> Task brief:
Only the lines from the one containing "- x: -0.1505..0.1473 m" through the one containing "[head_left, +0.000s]" should be printed, exactly as they appear below, with both ends included.

--- --- ---

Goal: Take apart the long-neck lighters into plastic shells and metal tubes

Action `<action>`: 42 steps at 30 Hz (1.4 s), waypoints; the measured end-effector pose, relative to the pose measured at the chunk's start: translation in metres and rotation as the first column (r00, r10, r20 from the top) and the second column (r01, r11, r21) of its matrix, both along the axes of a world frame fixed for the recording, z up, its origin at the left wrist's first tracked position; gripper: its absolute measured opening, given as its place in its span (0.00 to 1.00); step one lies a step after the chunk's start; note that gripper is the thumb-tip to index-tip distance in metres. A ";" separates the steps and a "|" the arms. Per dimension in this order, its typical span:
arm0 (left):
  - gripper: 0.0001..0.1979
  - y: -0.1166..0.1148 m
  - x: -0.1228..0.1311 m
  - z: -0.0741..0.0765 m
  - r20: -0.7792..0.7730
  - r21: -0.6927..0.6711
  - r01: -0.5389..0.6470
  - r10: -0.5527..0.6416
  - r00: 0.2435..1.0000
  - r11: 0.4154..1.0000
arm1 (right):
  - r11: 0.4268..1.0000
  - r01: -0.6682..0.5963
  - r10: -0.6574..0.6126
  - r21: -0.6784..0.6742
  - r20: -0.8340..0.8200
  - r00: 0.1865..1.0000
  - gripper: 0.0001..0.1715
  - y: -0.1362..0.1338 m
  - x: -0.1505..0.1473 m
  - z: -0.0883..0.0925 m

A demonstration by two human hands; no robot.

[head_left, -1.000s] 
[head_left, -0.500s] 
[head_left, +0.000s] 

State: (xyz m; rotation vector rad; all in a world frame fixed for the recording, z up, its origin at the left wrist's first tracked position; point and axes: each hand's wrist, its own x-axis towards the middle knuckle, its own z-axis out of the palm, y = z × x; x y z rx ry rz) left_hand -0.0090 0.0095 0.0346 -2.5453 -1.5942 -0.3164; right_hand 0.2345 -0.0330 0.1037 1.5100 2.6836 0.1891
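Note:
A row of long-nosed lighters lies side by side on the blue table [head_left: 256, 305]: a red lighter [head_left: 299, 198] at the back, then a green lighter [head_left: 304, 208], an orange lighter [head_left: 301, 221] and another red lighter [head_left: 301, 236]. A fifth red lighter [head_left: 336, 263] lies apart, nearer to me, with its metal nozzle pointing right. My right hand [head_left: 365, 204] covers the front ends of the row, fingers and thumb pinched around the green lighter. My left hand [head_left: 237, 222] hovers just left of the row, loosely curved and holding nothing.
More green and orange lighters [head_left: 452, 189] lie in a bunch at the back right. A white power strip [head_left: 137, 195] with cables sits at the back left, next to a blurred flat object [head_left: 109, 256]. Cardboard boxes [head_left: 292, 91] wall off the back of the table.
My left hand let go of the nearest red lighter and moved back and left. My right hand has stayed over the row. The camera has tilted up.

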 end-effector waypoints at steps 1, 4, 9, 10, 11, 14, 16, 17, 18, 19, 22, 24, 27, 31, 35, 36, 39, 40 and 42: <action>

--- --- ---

> Solution to this task:
  - x: -0.1505..0.1473 m
  - z: -0.0883..0.0925 m

A demonstration by two human hands; no robot.

[head_left, -1.000s] 
[head_left, -0.500s] 
[head_left, +0.000s] 

The output is complete as shown.